Prosecutor Daniel Sawyer said there had been ‘some discussion of meeting’ but ‘that was never as far as a plan’. There is a separate offence of attempting to meet a child for sex.
Mr Sawyer said the names were changed on the pair’s phones. ‘On her phone he would appear as daddy and on his phone she would appear as daughter,’ he said.
‘On the second or third day of the conversation (he had) a daddy kink and a sex sibling kink.
‘Immediately following that he then changed her name, saying “how’s that for our nicknames”.
But it was Mellish’s sexual perversion that led to his downfall when the girl’s father saw a ‘I love you’ message from ‘dad’ and asked her what was going on. She told him, and her parents then went to the police.
Simon Moger, for Mellish, said his client had some learning difficulties and is a ‘rather isolated individual and in some respects a rather social inadequate’.
Mr Moger added: ‘I don’t think it’s unfair to say probably his interest in sexual matters probably out-stepped his level of maturity.’
Judge Mousley said his actions were ‘appalling’ and that he told the girl it should be a ‘secret’ between them. He added: ‘She was vulnerable and you took advantage of her.’
He said: ‘Your purpose was to persuade her to have sexual intercourse with you.’
But he ruled there was a realistic prospect of rehabilitation and suspended the jail term, adding the prison sentence ‘hanging over your head’ would have a ‘deterrent effect’.
[page one of leaflet] POLICE C5 NOTICE
Your sexual behaviour has come to the attention of Hampshire Constabulary. We believe you may have been involved in abusive sexual behaviour towards children. We are serving you this notice so you have the opportunity to think about your behaviour and to change it.
THE LAW IS CLEAR: CHILD SEXUAL ABUSE IS ILLEGAL - WHATEVER FORM IT TAKES
Do you know:
it is against the law for anyone to have sex with someone under the age of 16?
it is against the law to have sex with someone under the age of 18 if you are in a position of trust? (eg teacher or carer)
it is against the law to view, send or share sexual images of anyone aged under 18?
it is against the law to transport someone under the age of 18, within the UK or abroad, for the purpose of sexual abuse?
If you have concerns about your sexual thoughts or behaviour towards children, you should call the Stop it Now! Helpline: 0808 1000 900.
Calls made to the Stop it Now! Helpline are confidential and anonymous. Trained operators will give you the advice and information you need to help you change your behaviour.
[page 2 of leaflet] THINGS YOU NEED TO THINK ABOUT
Communication - communicating with someone under the age of 18 about sex - either in person, on the telephone, or via technology and/or social media - may mean you are committing a sexual offence.
Think about who you are communicating with and the content of your conversation. Keep it respectful and safe.
Conduct - sex with anyone under the age of 16 is illegal. Don’t take advantage of someone because of their age or vulnerability.
Think about your sexual behaviour.
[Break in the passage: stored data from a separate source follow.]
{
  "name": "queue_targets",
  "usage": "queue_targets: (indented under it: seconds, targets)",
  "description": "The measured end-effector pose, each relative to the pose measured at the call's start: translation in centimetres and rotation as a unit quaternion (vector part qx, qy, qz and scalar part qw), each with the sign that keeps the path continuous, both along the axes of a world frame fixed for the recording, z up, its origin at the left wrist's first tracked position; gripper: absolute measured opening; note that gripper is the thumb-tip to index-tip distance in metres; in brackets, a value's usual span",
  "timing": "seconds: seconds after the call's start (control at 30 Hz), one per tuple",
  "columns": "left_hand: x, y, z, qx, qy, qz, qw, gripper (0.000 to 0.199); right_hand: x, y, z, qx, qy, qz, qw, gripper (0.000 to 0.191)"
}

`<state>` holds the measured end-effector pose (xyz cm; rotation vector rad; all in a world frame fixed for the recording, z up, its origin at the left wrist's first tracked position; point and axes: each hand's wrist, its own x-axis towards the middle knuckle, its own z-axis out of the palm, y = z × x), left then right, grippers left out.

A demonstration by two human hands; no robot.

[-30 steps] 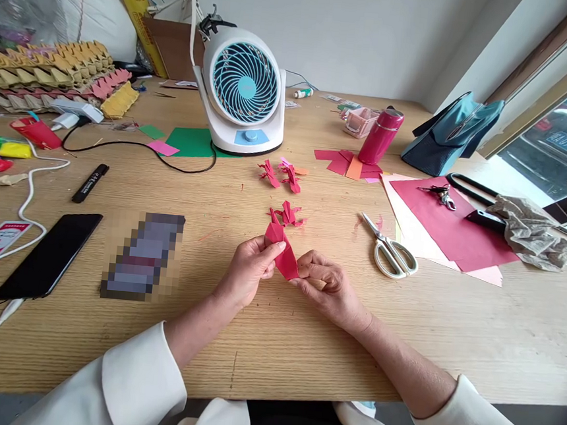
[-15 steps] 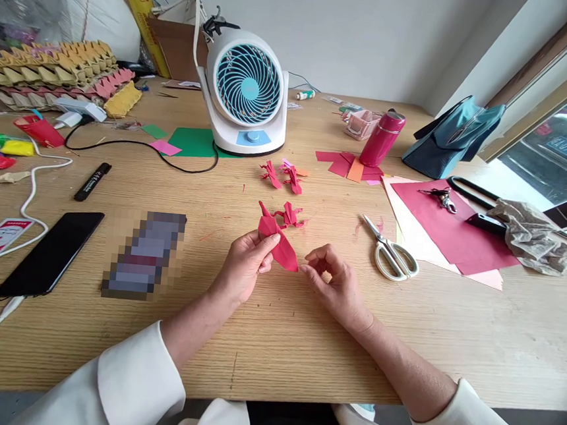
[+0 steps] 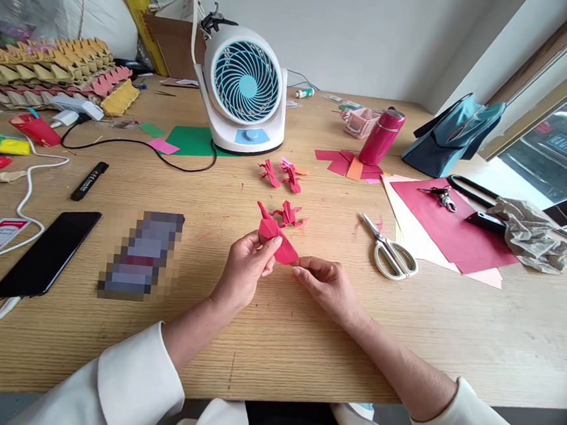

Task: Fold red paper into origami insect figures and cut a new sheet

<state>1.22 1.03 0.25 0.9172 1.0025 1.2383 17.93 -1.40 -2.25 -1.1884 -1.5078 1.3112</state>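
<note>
A partly folded red origami crane [image 3: 284, 248] is pinched between the thumb and fingers of my left hand [image 3: 243, 270]. Its thin pointed end sticks up to the far left, and a broad flap slopes down to the right. At that flap's lower right tip, the thumb and forefinger of my right hand [image 3: 329, 288] close on the paper. Just beyond my left fingers lies a folded red paper crane [image 3: 289, 214]. Two more red cranes, a left one [image 3: 269, 173] and a right one [image 3: 292, 177], lie farther back on the wooden table [image 3: 271, 357].
Scissors [image 3: 393, 252] lie right of my hands, near red paper sheets [image 3: 454, 221]. A fan [image 3: 247, 90] stands behind, with a pink bottle [image 3: 382, 136] and teal bag [image 3: 451, 138] at right. Left are a blurred-out phone-shaped object [image 3: 143, 253], black phone [image 3: 46, 254] and marker [image 3: 89, 181].
My right hand has moved slightly left and up, its fingers closing on the flap's tip. The flap has risen a little. My left hand keeps its hold.
</note>
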Motion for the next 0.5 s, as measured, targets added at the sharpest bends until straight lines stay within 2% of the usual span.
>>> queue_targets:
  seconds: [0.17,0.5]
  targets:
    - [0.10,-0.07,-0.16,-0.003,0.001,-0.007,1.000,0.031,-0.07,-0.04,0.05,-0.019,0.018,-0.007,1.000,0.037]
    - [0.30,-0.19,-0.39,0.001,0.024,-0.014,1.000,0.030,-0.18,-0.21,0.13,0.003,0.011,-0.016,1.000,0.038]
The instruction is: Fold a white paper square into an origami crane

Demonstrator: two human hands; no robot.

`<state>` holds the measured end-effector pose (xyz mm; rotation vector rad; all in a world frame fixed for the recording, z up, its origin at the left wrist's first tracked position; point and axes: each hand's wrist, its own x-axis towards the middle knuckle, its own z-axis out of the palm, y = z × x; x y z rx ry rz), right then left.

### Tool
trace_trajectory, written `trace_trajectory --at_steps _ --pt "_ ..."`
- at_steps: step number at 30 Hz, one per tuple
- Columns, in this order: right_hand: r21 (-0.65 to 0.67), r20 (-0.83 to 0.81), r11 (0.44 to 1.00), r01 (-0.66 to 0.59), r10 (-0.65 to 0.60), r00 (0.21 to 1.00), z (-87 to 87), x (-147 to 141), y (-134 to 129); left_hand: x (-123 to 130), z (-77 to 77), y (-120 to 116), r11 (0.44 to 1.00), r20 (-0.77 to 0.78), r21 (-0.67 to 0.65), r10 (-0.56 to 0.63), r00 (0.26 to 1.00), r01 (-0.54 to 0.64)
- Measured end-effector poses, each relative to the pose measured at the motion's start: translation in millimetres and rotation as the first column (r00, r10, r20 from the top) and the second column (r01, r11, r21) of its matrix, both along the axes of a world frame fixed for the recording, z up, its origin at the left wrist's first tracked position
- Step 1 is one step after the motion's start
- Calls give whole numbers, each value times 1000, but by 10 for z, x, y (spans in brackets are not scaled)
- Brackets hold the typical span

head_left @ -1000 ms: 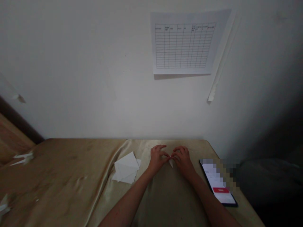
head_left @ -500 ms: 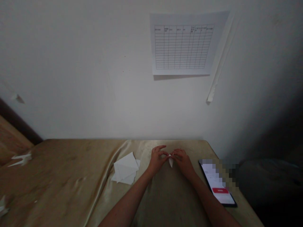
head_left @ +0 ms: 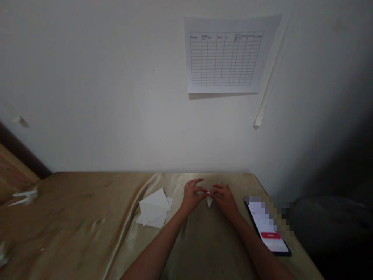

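A small folded piece of white paper (head_left: 209, 201) is held between both hands over the cloth-covered table, its pointed end hanging toward me. My left hand (head_left: 192, 196) pinches its upper left part between thumb and index finger, the other fingers raised. From the other side, my right hand (head_left: 224, 198) grips it in a similar pinch, with the fingertips of the two hands almost meeting. The fingers cover the paper's upper part, so its folds there are hard to make out. Left of my left hand lies a loose stack of white paper sheets (head_left: 154, 208).
A phone (head_left: 269, 229) with a lit screen lies near the right edge of the table cloth (head_left: 87, 217). Folded white paper pieces (head_left: 27, 196) rest at the far left. A printed chart (head_left: 224, 58) hangs on the wall behind.
Both hands keep their pinch on the folded paper and have shifted only very slightly. The sheets and the phone stay in place.
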<state>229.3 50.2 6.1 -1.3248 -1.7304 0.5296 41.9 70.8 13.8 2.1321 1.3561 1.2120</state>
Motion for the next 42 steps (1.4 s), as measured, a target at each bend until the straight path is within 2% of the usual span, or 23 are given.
trace_trajectory --at_steps 9,17,33,42 --pt "-30 -54 999 14 -15 998 4 5 -7 -3 20 -22 1000 21 12 19 1000 -19" --pt "-53 -137 998 -28 21 990 59 -9 -40 16 49 -38 998 11 52 39 999 -39" --pt "-28 -157 1000 -11 7 988 82 -29 -63 34 62 -54 999 16 13 31 999 -31" --pt "-10 -143 1000 28 -29 989 37 -36 -40 35 37 -38 1000 8 -8 29 1000 -29"
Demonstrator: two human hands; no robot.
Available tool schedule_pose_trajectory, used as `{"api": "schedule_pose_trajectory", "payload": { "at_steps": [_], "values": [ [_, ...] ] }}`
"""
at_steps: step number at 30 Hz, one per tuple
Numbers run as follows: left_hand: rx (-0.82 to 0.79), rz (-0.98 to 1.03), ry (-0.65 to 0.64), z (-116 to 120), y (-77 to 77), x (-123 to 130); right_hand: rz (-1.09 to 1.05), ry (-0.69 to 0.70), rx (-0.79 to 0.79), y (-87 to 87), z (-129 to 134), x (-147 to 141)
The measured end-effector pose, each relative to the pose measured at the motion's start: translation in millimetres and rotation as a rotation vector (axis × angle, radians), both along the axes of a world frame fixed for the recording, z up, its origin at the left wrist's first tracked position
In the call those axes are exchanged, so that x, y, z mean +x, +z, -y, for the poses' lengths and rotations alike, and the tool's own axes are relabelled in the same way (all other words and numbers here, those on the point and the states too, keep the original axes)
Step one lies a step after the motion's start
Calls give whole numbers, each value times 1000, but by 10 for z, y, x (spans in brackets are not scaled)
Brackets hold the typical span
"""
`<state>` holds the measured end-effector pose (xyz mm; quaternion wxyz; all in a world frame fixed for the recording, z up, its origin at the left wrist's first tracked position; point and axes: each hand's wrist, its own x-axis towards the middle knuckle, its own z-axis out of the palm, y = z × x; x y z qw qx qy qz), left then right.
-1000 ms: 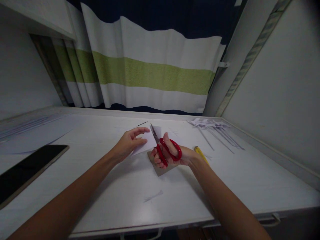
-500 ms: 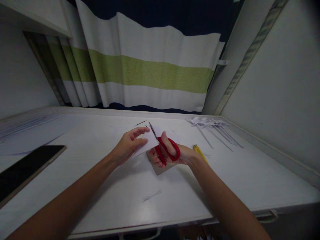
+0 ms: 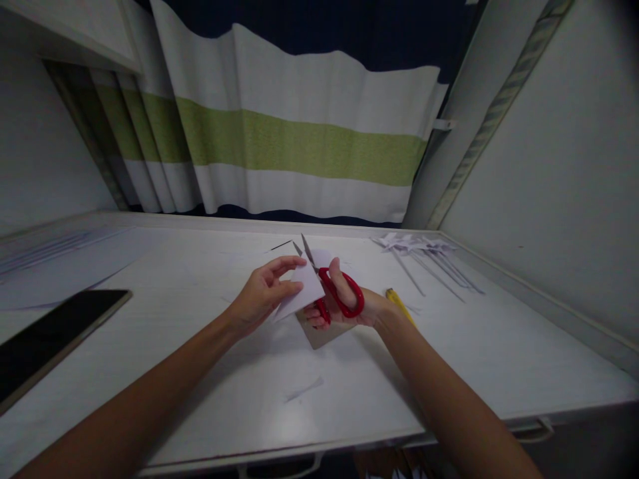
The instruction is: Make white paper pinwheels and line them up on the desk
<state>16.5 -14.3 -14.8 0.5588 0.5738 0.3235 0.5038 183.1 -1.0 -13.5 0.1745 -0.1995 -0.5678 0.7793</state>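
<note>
My left hand (image 3: pixel 264 293) pinches a small piece of white paper (image 3: pixel 308 285) between thumb and fingers, held above the white table. My right hand (image 3: pixel 349 299) grips red-handled scissors (image 3: pixel 355 296), with the thumb through one loop and the fingers at the other. The scissor blades point away from me and stand apart, right beside the far edge of the paper; whether the paper lies between them I cannot tell. Beneath my right hand lies a flat grey-brown card (image 3: pixel 317 338), partly hidden by the hand and the paper.
A yellow-handled cutter (image 3: pixel 397 305) lies right of my right wrist. Several paper shapes on thin sticks (image 3: pixel 417 246) lie at the back right. At left are a dark phone or tablet (image 3: pixel 60 339) and white sheets (image 3: pixel 64 263). A thin paper scrap (image 3: pixel 304 389) lies in front.
The paper and my left hand have shifted slightly right. The scissors have moved a little right too, and their blades are spread wider.
</note>
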Motion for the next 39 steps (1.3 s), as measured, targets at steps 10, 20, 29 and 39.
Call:
{"api": "schedule_pose_trajectory", "payload": {
  "at_steps": [10, 20, 29, 39],
  "values": [
    [11, -1, -52, 12, -1, -6, -67, -8, -31, 37, 31, -29],
    [18, -14, -70, 11, -20, -2, -35, -48, 126, 41, 21, -21],
    [13, -55, -77, 21, -26, 3, 53, -163, 243, 36, 47, -103],
    [88, -232, 214, -72, -12, -53, 1181, -767, 939, -56, -289, 202]
  ]
}}
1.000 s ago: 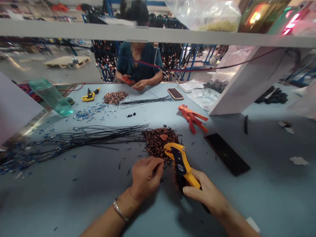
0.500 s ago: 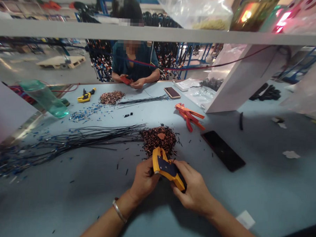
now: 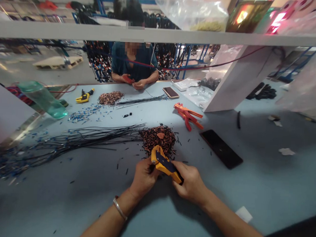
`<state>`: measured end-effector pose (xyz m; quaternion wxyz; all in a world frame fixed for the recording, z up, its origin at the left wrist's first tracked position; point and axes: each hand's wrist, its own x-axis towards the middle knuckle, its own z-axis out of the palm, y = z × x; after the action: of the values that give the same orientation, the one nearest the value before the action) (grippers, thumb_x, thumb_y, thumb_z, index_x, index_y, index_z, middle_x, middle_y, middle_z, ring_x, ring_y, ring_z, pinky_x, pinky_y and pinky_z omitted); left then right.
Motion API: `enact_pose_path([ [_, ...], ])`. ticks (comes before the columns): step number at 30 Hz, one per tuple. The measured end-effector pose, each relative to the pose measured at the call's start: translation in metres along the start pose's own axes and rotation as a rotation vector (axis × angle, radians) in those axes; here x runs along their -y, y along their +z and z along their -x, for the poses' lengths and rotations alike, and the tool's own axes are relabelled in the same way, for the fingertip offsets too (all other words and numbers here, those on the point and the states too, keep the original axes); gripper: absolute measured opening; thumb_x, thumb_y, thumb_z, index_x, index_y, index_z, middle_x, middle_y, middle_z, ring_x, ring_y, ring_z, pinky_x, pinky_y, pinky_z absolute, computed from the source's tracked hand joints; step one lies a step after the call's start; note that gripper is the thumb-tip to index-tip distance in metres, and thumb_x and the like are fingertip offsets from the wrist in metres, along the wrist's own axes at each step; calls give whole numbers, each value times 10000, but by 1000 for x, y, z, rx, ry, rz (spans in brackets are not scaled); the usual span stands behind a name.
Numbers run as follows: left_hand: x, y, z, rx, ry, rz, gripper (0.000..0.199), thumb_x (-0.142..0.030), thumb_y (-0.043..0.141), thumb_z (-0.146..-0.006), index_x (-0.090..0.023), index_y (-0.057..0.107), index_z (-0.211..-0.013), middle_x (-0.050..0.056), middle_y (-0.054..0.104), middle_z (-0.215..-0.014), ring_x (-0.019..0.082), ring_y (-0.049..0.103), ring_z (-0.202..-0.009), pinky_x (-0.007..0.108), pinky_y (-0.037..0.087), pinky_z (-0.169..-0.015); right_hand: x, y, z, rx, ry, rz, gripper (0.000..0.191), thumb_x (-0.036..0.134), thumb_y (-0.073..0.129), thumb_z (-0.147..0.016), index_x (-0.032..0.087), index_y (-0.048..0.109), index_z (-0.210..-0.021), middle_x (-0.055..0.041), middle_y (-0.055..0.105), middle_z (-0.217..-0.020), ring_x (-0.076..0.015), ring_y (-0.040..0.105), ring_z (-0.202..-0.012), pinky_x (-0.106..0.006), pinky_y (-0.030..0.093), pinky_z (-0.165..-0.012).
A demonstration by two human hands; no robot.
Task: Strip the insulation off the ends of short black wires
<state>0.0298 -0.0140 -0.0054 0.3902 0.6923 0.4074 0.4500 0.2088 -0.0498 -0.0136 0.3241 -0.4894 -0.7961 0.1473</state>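
Yellow-and-black plier-like tool [image 3: 165, 163] lies in the grasp of the right hand [image 3: 190, 181], whose fingers are wrapped around its handles. Its long axis slants forward and leftward from that hand, so the head ends right at the fingertips of the left hand [image 3: 144, 177]. The left hand is thus nearer the head, the right nearer the grips. The left hand's fingers are curled in; the tool's head hides their tips, so I cannot tell whether they pinch anything or touch the tool. Just ahead of both hands is a pile of short cut pieces [image 3: 152, 138] on the tabletop [image 3: 91, 203]. Long black wires [image 3: 99, 138] run forward-left of the left hand, and a black phone [image 3: 221, 149] lies forward-right of the right hand.
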Motion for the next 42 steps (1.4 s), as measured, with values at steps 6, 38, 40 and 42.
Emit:
enact_pose_path([
  [6,4,1,-1,-41,18,-70,155,-198,541,-758,-142,647,-661,-10,614,-547,110,546,-493,169,417,-480,-1,2,-1,-4,21,-40,323,126,487,-665,154,577,-974,-95,704,-764,-230,671,-656,-290,505,-595],
  [38,16,-14,-3,-245,316,-740,300,-299,455,-961,-174,722,-901,37,741,-663,135,666,-526,215,431,-519,-2,-19,6,294,588,-1564,486,330,755,-667,139,627,-1095,-72,665,-884,-187,636,-740,-308,495,-683],
  [40,13,-14,-2,-237,297,-748,297,-300,456,-958,-163,714,-904,37,735,-652,142,666,-522,224,430,-516,-4,-17,7,331,588,-1554,497,335,760,-667,137,623,-1101,-80,668,-897,-189,641,-744,-311,500,-681],
  [42,11,-13,-2,-233,269,-747,292,-298,457,-955,-158,707,-898,33,726,-633,147,658,-506,231,422,-500,-5,-17,8,354,589,-1538,500,329,764,-667,134,621,-1105,-85,670,-906,-188,646,-749,-307,503,-680],
])
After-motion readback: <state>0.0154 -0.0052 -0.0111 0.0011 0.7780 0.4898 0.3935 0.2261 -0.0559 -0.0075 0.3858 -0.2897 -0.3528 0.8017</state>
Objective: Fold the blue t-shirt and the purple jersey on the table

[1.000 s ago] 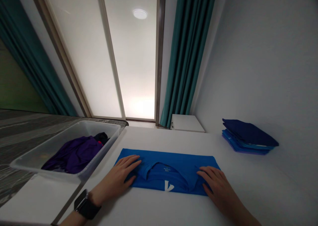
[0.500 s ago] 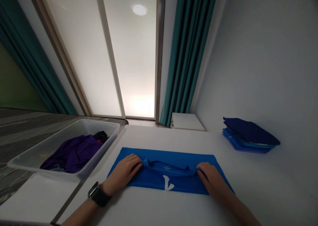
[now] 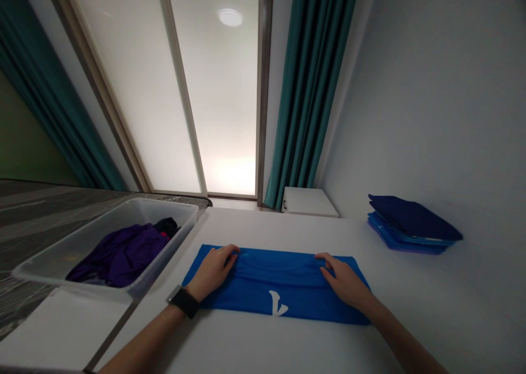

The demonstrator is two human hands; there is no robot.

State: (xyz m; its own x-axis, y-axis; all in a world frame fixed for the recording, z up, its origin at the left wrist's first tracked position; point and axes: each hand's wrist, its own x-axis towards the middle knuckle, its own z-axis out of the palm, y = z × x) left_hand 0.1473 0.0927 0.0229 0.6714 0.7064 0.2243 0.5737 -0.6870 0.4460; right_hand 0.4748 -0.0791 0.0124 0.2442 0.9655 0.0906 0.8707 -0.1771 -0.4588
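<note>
**Blue garment [image 3: 271, 278] lies flat on the white table [image 3: 246, 344], both hands upon it**

Directions are read from the garment's middle, with twelve o'clock at the far side. The garment is spread as a long, low rectangle, its longer edges running roughly from nine to three o'clock. Shallow creases cross the upper part. A white mark [image 3: 278, 303] shows at six o'clock, close to the near edge.

The left hand [image 3: 213, 272] rests on the garment between nine and ten o'clock, fingers curved, with a narrow space between thumb and forefinger. Whether it pinches any fabric cannot be told. A dark watch [image 3: 184, 301] is on that wrist. The right hand [image 3: 341, 279] is at three o'clock, over the garment, thumb and forefinger visibly parted and gripping nothing.

At ten o'clock, beside the table edge, is a translucent bin [image 3: 45, 261]. It contains rumpled purple clothing [image 3: 123, 253] and a smaller dark piece [image 3: 166, 225], with a touch of red between them. At two o'clock is a stack of folded fabric [image 3: 415, 223], dark navy on top and brighter blue layers beneath, its top piece sloping.

A white cabinet [image 3: 310, 201] is noted at one o'clock, beyond the table. A teal curtain [image 3: 314, 89] hangs between twelve and one; pale, lit panels [image 3: 226, 116] are between eleven and twelve.
</note>
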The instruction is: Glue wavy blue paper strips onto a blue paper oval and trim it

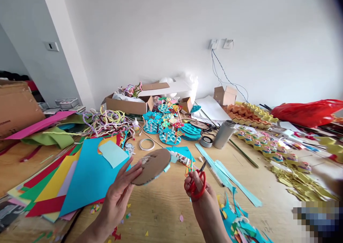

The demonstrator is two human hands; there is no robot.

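Note:
My left hand [118,191] grips a brown cardboard disc [154,168] by its left edge, thumb out of sight behind it. The disc is tilted above the table, with a strip of light blue showing at its right rim. In my right hand [205,202] are scissors with red handles [204,186], their dark blades pointing up and to the right. The scissors are apart from the disc. Just beyond the two hands lie a white glue tube [182,158] and a blue paper piece [186,151]. A roll of tape [146,144] rests behind the disc.
Coloured paper sheets [88,178] fan out on the left. Blue wave-and-fish decorations [170,136] stand at the back, beside a metal bottle [224,135]. Light blue strips [235,182] and blue scraps [230,218] lie right. Painted egg-carton pieces [268,146] line the far right.

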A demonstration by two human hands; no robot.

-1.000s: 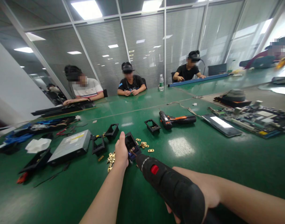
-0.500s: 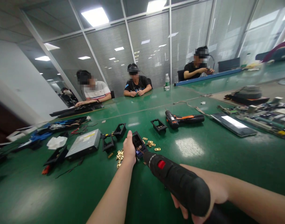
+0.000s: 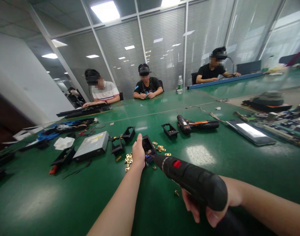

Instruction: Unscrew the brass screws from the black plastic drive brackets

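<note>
My left hand [image 3: 139,153] is closed around the left side of a black plastic housing [image 3: 148,146], thumb along its edge. Inside the housing are small brass-coloured parts and a bluish piece. In my right hand [image 3: 206,203] is a black cordless screwdriver [image 3: 194,178] with a red switch, gripped by its handle. Its bit points into the lower part of the housing; whether it touches a screw I cannot tell. Small brass plates [image 3: 129,160] lie left of my left hand, and more plates [image 3: 160,148] lie right of the housing. A loose screw [image 3: 176,192] rests near the screwdriver.
Other black housings [image 3: 170,130] stand around, beside a second cordless screwdriver [image 3: 197,125]. A metal disc drive [image 3: 92,146] lies left, a phone [image 3: 250,131] and circuit boards [image 3: 285,127] right. Three co-workers sit across the green table [image 3: 78,200], near a water bottle [image 3: 180,84].
The view has shifted slightly, so things on the table appear a little further right. Both hands keep their holds, with the screwdriver still aimed into the housing.
</note>
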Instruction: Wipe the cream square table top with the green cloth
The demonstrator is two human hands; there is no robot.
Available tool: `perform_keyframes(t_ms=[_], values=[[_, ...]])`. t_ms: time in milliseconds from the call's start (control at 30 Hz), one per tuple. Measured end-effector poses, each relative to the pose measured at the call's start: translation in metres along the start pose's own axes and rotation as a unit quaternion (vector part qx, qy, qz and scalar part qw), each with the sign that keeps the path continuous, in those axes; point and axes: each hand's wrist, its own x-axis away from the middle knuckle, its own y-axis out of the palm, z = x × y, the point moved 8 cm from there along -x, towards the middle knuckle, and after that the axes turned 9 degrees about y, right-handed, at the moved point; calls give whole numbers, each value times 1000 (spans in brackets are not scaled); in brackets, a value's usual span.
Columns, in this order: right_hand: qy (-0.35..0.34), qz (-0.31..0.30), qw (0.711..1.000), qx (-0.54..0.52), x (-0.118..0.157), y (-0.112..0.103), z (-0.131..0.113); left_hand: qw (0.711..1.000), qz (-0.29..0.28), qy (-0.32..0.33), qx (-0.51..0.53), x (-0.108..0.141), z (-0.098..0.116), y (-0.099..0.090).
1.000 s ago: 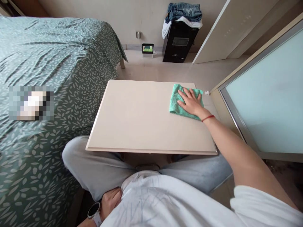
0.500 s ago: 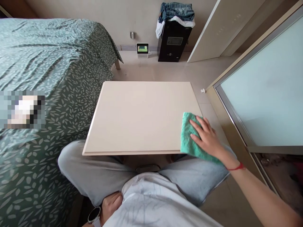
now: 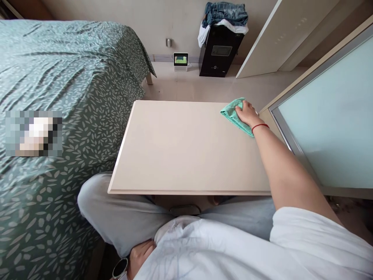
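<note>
At the far right corner of the cream tabletop [image 3: 180,151], my right hand [image 3: 247,112] presses down on a green cleaning cloth [image 3: 233,112]. The fingers curl over the cloth, which is bunched and slightly folded; part of it lies flat on the surface. A red string circles that wrist. My left hand [image 3: 141,252] rests low by my lap against my thigh, its fingers curled in and partly covered by my shirt. It wears a round-faced watch [image 3: 120,268] and shows nothing held.
A bed with a green leaf-patterned cover [image 3: 96,112] stands close on the left. Beyond the table are a small screen device [image 3: 180,62] on the floor and a black cabinet [image 3: 218,54] topped with folded jeans [image 3: 225,13]. A frosted-glass panel [image 3: 335,109] runs along the right.
My right hand has moved the cloth from the near right edge to the far right corner, and the cloth has bunched. My left hand stays by my lap.
</note>
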Motion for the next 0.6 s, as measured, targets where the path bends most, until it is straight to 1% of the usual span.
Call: perform_keyframes(t_ms=[67,100,133,200,267,367,433,500,567,600], values=[[27,-8,999,22,3,4,-27,1000,3,-8,9,4,-2,2],[33,-17,999,30,5,8,-45,1000,5,-13,14,6,-3,3],[20,-25,999,35,8,13,-69,1000,10,-15,19,7,-4,3],[-32,-44,998,40,15,26,-127,999,19,-16,28,8,-4,2],[-94,-63,993,39,25,42,-194,999,19,-18,37,7,-4,1],[-196,-72,978,30,44,61,-299,997,6,-35,68,3,-3,1],[-259,-70,963,28,59,71,-362,995,11,-52,82,3,-2,1],[-308,-74,948,32,73,80,-414,994,35,-76,70,3,0,0],[-355,-84,930,39,88,89,-454,992,54,-103,51,6,2,0],[-382,-89,919,43,98,93,-469,991,60,-115,44,7,3,1]])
Enjoy sex that is based on mutual respect and understanding.
Control - it is a criminal offence to try to control someone under 18 by using violence, intimidation, persuasion or aggression so that you or someone else can engage in sexual activity with them.
Think about your relationships. Make informed choices about your sexual behaviour and let others do the same.
Consent - If you engage in sexual activity with someone who has not freely consented, you are committing a sexual offence.
Remember: you have a responsibility to check that the other person consents to sex. Consent cannot be freely given if the person is under the influence of drink or drugs, in fear or placed under pressure. Talk about consent with your sexual partner.
Consequences - Hampshire police will be monitoring your behaviour in the future. If you are convicted of a sexual offence at a later date, your life will change. You may go to prison and you will be placed on the Sex Offenders Register. This means there may be controls placed on where you live and who you live with, the type of work you can do, your travel and your use of technology.